In one carefully conducted experiment, when police pulled over drivers and followed a script that conveyed politeness, the drivers later reported higher trust and confidence in the police. The effects were especially strong among ethnic immigrants, who can often feel uncertain of their belonging in their new country and are understandably mistrustful of police. In another experiment, Jason Okonofua and his colleagues created a thirty-minute training module that encouraged parole officers to empower and affirm their parolees by building respectful relationships with them. Ten months later, fewer of their parolees had been arrested again, relative to the parolees of officers who had received a control version of the training. This is a small but hopeful step in a long road to creating better relationships between law enforcement and the public they serve.
These are just a few of the practices that have been demonstrated through rigorous research to foster belonging. Others include creating opportunities for people to work together in common purpose; providing critical feedback in a way that makes it clear that it comes from a belief in the recipient’s ability to reach a higher standard; establishing norms of inclusion through leaders who “show don’t tell” their commitment to diversity; and asking people questions about themselves to better understand their challenges and to convey that they are seen as a whole person and are genuinely valued.
We can all look for opportunities to create belonging even in the smallest corners of social life. A female director of a major Silicon Valley firm told me about her early days as she rose in the ranks of a large technology firm. She described one experience that she believed had made a big difference in her career. She was about to give a presentation to shareholders. It felt like a make-or-break moment in her career. She was well aware of the fact that she was one of only a few rising female leaders in the industry at the time, which amplified her stress and doubts about belonging. As she awaited her introduction, the CEO walked up to her, looked her in the eyes, and said, “You are changing this company.” Though only five words, they were powerful, she said.

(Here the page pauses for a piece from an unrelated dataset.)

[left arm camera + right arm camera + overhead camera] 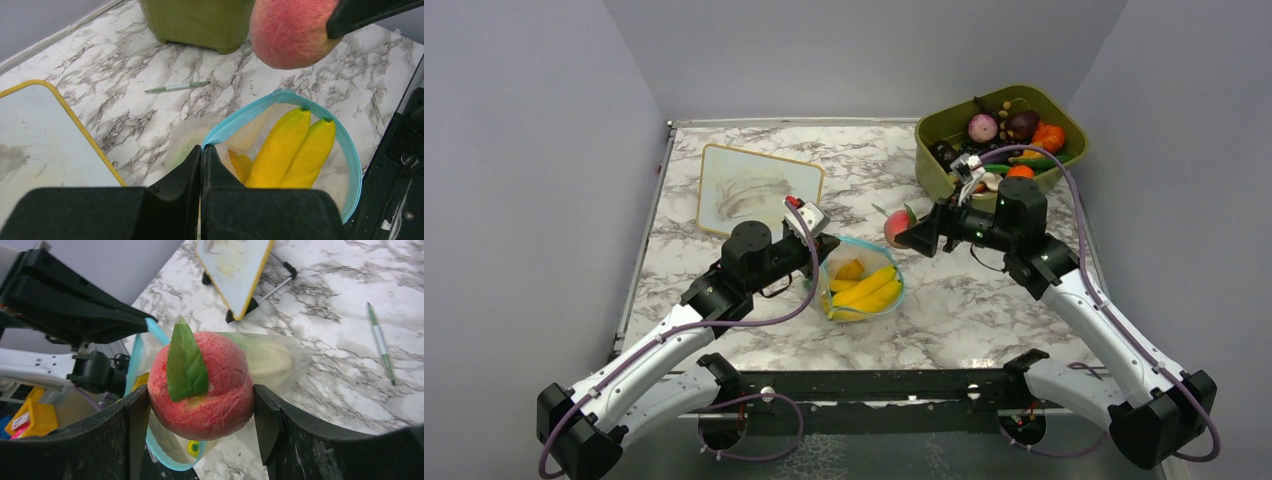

We have much urgent work to do in building a society that is more inclusive, nurturing, and just for people. These small acts of caring can sometimes make a big difference for the well-being and thriving of those we extend them to. In any given encounter, on any day, we can all find ways to conjure some of the magic of making people feel they belong. We can make every situation a little bit better for ourselves and for the people with whom we share it.
Excerpted from Belonging: The Science of Creating Connection and Bridging Divides by Geoffrey L. Cohen. Copyright © 2022 by Geoffrey L. Cohen. Used with permission of the publisher, W. W. Norton & Company, Inc. All rights reserved.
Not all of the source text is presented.